A New York Times Book Review New & Noteworthy Selection.
"A moving testament to the creative act of enduring.--Foreword
Reviews, starred review
What bounty to have Glancy's great art erupt once more. --Spencer
Reece, author of The Clerk's Tale and The Road to Emmaus
Every classic text should be so fortunate. --Mark Larrimore, author of
The Book of Job: A Biography
There is much mystery surrounding the Book of Job. Who was he? Where was
he? What prompts Job's comforters to accuse him of wrong-doing as the
cause of his suffering? When were Job's words written? How did Job's
wife endure her husband's ordeals? And who is innocent among us?
Island of the Innocent's narrative dramatizes how the way one looks at
something shapes and changes what is seen. Voices of the trials of the
Native American interject themselves into the text. There is Custer
riding toward the Little Bighorn. There is a Native American doll in a
museum, taken from a battlefield in western Nebraska after the massacre
of Ash Hollow. There is Job, sitting in his yard chair in discomfort,
among the falling leaves and his three friends.

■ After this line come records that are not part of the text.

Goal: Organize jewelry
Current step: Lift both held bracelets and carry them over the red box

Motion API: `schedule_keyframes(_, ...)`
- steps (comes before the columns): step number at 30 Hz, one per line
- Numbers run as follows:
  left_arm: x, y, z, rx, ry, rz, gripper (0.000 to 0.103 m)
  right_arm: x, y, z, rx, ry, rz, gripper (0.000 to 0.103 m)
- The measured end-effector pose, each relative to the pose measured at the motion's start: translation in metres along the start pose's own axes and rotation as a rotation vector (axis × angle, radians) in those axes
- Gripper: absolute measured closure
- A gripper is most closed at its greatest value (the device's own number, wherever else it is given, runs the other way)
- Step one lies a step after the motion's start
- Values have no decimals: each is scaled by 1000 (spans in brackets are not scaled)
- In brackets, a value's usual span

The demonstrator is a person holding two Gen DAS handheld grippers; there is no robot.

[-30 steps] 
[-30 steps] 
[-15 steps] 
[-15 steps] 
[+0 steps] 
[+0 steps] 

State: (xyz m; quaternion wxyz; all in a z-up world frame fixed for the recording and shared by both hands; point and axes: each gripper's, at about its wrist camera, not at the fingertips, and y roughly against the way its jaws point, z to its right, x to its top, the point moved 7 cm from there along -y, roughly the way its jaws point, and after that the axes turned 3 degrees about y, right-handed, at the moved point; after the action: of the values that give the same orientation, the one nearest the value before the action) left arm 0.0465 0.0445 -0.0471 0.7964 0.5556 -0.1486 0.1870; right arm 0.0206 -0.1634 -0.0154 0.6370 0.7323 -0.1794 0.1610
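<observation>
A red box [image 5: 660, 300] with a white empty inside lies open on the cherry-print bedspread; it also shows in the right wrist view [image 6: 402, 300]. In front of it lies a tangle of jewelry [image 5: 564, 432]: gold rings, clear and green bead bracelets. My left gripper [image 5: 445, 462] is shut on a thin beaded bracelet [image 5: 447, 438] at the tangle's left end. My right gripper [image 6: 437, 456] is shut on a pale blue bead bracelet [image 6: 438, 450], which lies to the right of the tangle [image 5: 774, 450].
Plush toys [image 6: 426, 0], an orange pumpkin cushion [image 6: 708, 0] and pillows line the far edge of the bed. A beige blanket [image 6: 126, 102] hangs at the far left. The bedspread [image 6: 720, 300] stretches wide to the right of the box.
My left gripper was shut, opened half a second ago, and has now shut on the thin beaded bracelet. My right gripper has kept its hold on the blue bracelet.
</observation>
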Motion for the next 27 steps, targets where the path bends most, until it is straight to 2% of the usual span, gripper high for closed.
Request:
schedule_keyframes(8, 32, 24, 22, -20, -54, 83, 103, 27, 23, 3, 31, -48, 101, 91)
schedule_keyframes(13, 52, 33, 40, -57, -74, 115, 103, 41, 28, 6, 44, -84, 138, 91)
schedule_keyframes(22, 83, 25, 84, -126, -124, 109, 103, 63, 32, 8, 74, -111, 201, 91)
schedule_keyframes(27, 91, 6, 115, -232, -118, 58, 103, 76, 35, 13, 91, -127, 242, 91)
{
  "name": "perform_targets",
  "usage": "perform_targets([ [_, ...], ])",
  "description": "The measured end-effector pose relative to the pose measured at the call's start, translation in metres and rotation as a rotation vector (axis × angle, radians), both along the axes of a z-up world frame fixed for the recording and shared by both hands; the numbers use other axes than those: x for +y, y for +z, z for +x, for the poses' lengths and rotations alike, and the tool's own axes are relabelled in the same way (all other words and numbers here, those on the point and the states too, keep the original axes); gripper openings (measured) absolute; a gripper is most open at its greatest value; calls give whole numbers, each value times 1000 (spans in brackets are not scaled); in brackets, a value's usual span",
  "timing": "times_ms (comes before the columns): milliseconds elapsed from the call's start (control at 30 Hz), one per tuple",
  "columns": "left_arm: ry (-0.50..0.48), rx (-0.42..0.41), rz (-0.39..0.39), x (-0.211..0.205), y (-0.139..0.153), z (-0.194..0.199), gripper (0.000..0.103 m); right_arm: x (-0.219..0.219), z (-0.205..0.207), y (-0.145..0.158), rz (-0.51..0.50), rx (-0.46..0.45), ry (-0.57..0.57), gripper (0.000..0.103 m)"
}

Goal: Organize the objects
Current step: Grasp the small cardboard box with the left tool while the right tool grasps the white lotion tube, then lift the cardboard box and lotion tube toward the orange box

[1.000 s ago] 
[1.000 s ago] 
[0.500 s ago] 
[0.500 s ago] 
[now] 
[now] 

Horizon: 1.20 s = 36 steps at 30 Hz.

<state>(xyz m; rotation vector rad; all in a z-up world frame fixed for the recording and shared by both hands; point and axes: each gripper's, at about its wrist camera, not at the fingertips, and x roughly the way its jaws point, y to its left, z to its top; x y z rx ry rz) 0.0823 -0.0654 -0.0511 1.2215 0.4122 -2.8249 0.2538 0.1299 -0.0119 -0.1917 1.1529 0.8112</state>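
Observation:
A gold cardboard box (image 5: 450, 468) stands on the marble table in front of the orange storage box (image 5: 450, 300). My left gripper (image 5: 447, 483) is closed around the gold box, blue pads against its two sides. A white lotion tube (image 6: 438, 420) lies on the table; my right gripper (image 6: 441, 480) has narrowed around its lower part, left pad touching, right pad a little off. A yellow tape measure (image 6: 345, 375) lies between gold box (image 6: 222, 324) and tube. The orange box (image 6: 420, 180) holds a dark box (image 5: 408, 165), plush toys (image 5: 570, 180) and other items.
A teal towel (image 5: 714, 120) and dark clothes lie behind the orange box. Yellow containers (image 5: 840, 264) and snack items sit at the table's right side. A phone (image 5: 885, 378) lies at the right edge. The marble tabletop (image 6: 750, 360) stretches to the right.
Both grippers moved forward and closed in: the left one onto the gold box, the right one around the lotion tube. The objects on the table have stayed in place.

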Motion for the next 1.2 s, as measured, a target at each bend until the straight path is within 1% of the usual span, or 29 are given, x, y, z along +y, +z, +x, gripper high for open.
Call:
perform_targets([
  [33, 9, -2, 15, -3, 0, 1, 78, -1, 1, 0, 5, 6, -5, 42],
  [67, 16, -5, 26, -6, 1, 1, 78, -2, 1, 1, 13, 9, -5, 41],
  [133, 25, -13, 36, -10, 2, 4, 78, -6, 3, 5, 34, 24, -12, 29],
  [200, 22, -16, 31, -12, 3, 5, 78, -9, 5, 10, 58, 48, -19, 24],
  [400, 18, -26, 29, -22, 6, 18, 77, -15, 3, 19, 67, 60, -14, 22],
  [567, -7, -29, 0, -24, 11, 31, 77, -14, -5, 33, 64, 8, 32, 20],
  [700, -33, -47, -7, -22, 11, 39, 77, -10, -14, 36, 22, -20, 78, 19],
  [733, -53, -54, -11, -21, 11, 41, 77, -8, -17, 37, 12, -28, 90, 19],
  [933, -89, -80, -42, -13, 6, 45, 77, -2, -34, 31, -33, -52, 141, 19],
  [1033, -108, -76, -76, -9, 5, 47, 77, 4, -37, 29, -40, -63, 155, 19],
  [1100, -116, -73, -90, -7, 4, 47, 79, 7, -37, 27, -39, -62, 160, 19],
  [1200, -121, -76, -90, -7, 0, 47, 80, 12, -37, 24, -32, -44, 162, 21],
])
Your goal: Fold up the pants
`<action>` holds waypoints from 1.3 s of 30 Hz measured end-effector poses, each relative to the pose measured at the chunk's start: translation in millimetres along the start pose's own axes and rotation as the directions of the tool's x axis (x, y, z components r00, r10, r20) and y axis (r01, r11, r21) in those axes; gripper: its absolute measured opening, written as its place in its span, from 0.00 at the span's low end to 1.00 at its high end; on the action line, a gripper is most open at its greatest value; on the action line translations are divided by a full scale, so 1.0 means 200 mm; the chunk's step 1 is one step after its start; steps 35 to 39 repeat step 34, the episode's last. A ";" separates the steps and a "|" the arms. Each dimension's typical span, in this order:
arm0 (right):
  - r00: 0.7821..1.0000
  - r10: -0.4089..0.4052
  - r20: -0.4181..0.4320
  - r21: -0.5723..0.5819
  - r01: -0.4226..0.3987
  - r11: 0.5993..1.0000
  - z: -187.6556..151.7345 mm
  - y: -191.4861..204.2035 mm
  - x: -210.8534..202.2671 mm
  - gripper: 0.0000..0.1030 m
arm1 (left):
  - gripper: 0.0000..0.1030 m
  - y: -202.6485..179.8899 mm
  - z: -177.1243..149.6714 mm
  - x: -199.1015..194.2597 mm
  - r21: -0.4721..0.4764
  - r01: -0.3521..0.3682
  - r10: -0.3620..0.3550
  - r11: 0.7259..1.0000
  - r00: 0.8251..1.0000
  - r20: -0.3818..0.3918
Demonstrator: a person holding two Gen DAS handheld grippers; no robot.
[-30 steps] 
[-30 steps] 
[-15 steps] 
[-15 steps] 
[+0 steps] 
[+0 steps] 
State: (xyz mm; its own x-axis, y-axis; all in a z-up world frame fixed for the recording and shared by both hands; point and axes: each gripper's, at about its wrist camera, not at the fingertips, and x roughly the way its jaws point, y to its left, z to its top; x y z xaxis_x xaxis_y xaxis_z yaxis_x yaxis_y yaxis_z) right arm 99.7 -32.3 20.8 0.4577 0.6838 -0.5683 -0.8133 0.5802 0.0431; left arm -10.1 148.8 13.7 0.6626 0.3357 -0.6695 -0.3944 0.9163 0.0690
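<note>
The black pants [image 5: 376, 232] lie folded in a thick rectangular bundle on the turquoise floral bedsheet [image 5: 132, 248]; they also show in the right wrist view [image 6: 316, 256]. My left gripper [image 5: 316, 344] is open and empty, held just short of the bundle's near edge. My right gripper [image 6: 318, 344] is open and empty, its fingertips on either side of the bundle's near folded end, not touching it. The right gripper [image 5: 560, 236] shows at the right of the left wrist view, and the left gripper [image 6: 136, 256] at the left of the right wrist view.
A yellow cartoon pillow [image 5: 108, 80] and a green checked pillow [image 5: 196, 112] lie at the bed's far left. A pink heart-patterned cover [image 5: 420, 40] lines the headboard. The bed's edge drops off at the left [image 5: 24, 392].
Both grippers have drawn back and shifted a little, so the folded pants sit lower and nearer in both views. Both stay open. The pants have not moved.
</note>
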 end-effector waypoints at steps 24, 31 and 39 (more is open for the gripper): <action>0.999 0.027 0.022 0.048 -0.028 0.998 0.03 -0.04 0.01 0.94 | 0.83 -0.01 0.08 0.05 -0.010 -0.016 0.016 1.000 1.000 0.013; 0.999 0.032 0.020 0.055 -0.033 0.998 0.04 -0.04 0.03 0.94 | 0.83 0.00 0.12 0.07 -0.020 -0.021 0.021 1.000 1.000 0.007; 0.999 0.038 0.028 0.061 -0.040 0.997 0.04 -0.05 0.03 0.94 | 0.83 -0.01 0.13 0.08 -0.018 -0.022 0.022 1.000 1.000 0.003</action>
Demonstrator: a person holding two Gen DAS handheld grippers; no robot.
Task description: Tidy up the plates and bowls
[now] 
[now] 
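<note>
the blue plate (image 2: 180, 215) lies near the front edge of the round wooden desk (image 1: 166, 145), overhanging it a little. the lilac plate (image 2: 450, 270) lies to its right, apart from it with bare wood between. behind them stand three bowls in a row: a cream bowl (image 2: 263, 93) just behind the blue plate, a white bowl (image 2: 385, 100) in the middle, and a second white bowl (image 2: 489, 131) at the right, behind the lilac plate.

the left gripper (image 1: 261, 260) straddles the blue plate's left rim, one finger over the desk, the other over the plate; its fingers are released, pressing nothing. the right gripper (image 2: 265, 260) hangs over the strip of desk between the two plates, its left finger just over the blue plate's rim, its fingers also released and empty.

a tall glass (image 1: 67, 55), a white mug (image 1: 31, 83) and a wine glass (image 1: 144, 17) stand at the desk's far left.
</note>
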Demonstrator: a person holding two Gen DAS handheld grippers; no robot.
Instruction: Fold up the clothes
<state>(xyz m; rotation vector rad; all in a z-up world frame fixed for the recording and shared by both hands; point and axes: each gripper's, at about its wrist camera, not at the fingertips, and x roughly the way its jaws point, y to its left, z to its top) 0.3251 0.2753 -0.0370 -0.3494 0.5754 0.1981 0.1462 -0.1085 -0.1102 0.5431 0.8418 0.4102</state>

And finally, Jehorah. Only Diane Glancy could create the missing story
of Job's wife, unsilencing this biblical character and endowing her
suffering with meaning. Here is Jehorah in Job's Wife:
What next? What next?--I wrote
in my book of sorrows. I keep a journal asking
God what he is doing. Once I start it's hard to stop.
I was expecting more boils on Job. More death--
more ever-ready friendly visits. But after them--
who was left?-- I ask you. where is my broom?
My head? My battle-ax?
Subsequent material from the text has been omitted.